WHAT YOU WILL DO =>
This exercise asks for the whole listing to be restated exactly.

Top of DATA SEGMENT

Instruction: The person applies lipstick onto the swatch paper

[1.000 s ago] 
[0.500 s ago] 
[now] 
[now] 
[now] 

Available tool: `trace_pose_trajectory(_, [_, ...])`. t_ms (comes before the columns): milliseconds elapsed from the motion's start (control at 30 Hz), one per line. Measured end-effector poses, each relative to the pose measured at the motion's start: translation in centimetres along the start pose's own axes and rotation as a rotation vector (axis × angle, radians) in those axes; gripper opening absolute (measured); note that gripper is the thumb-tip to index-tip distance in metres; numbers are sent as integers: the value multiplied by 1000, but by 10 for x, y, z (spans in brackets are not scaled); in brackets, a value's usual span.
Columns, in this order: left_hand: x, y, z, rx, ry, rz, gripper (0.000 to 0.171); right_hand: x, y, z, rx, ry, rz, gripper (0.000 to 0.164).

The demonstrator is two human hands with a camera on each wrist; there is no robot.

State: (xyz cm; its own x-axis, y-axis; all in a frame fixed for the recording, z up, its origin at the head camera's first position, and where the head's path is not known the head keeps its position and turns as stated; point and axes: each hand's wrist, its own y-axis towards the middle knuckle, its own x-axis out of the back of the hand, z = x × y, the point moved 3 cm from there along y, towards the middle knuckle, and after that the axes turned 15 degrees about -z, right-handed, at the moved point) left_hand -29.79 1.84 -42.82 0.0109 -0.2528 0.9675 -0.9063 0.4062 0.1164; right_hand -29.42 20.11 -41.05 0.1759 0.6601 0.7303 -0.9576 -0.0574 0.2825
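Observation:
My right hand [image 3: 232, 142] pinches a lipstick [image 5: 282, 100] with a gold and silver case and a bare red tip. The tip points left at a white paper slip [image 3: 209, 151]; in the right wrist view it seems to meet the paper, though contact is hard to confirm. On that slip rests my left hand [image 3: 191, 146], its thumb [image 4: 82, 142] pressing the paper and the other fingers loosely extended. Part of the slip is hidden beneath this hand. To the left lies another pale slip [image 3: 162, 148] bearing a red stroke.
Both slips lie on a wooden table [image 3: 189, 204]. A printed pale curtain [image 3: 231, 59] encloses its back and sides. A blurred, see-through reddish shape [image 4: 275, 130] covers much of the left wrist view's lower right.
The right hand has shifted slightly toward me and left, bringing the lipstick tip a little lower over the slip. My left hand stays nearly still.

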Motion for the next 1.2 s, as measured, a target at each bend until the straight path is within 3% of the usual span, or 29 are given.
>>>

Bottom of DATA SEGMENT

RESULT =>
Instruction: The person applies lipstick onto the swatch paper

[1.000 s ago] 
[0.500 s ago] 
[now] 
[now] 
[now] 

Available tool: `trace_pose_trajectory(_, [_, ...])`. t_ms (comes before the columns): milliseconds elapsed from the motion's start (control at 30 Hz), one per line. Measured end-effector poses, each relative to the pose measured at the motion's start: translation in centimetres along the start pose's own axes and rotation as a rotation vector (axis × angle, radians) in those axes; gripper opening absolute (measured); note that gripper is the thumb-tip to index-tip distance in metres; numbers are sent as integers: the value multiplied by 1000, but by 10 for x, y, z (spans in brackets are not scaled); in brackets, a value's usual span.
Columns, in this order: left_hand: x, y, z, rx, ry, rz, gripper (0.000 to 0.171); right_hand: x, y, z, rx, ry, rz, gripper (0.000 to 0.164).

The demonstrator is two human hands with a camera on each wrist; there is no robot.

State: (xyz cm; its own x-axis, y-axis; all in a frame fixed for the recording, z up, its origin at the head camera's first position, and where the head's path is not known the head keeps its position and turns as stated; point and axes: each hand's wrist, its own y-axis towards the middle knuckle, its own x-axis out of the back of the hand, z = x × y, the point moved 3 cm from there along y, towards the middle knuckle, and after that the axes turned 15 degrees about -z, right-handed, at the moved point) left_hand -29.79 1.84 -42.82 0.0109 -0.2528 0.9675 -0.9063 0.4062 0.1164; right_hand -29.42 20.11 -41.05 0.1759 0.6601 0.7303 -0.9576 -0.0574 0.2825
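Observation:
My right hand [image 3: 232, 142] pinches a lipstick [image 5: 282, 100] with a gold and silver case and a bare red tip. The tip points left at a white paper slip [image 3: 209, 151]; in the right wrist view it seems to meet the paper, though contact is hard to confirm. On that slip rests my left hand [image 3: 191, 146], its thumb [image 4: 82, 142] pressing the paper and the other fingers loosely extended. Part of the slip is hidden beneath this hand. To the left lies another pale slip [image 3: 162, 148] bearing a red stroke.
Both slips lie on a wooden table [image 3: 189, 204]. A printed pale curtain [image 3: 231, 59] encloses its back and sides. A blurred, see-through reddish shape [image 4: 275, 130] covers much of the left wrist view's lower right.
The right hand has shifted slightly toward me and left, bringing the lipstick tip a little lower over the slip. My left hand stays nearly still.
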
Motion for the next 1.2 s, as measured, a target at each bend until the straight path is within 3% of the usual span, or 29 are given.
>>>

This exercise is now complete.